→ **To do**: Lines from the top of the entries through the line that has "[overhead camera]" must be duplicated exactly, and no others.

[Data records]
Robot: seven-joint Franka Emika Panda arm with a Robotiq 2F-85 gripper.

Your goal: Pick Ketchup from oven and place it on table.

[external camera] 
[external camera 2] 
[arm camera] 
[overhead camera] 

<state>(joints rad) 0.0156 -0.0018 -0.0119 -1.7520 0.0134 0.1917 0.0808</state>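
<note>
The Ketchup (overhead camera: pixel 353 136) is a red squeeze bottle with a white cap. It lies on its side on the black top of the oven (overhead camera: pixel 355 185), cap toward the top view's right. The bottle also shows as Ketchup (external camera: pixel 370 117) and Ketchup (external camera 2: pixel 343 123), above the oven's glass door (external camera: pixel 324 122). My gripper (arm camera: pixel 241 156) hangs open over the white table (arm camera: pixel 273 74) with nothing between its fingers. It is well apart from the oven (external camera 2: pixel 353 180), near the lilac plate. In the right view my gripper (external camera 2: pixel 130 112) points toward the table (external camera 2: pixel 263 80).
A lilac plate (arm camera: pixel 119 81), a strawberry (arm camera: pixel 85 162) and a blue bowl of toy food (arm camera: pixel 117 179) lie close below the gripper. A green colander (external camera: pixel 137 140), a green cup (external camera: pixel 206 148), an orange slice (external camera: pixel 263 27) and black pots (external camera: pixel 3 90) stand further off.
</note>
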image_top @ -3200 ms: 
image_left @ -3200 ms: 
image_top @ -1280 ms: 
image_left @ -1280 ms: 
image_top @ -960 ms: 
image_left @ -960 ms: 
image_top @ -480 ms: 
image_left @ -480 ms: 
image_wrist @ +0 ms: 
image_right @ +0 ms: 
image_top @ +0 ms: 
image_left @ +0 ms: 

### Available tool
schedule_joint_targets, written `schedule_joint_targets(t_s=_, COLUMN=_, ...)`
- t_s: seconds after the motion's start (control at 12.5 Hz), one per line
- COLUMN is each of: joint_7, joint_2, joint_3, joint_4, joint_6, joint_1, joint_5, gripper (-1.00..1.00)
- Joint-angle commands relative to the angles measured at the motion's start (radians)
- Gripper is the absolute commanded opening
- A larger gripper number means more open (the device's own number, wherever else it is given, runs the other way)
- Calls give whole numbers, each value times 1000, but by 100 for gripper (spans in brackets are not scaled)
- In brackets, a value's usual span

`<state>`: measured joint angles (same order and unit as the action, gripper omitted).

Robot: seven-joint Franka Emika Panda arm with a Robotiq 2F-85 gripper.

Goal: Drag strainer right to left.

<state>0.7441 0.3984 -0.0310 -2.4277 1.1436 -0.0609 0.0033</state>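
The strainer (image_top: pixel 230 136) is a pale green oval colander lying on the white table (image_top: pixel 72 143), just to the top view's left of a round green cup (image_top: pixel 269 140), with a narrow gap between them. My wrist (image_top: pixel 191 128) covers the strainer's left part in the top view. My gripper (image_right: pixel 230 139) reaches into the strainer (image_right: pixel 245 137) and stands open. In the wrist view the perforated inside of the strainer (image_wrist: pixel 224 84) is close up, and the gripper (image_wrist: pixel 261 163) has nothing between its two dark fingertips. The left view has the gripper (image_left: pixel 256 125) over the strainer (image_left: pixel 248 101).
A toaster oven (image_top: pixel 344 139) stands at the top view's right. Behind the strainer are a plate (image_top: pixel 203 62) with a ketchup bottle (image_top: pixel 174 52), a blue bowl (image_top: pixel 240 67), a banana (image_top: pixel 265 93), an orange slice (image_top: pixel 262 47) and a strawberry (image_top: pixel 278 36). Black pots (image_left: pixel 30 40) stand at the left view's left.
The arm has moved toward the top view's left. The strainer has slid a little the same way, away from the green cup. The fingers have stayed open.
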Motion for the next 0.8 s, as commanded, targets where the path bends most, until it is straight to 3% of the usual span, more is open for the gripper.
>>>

→ **Exercise result**:
Robot: seven-joint Franka Emika Panda arm with a Robotiq 2F-85 gripper.

Your goal: Pick Ketchup from oven and place it on table.

[external camera] 
[external camera 2] 
[arm camera] 
[overhead camera] 

That completes the exercise.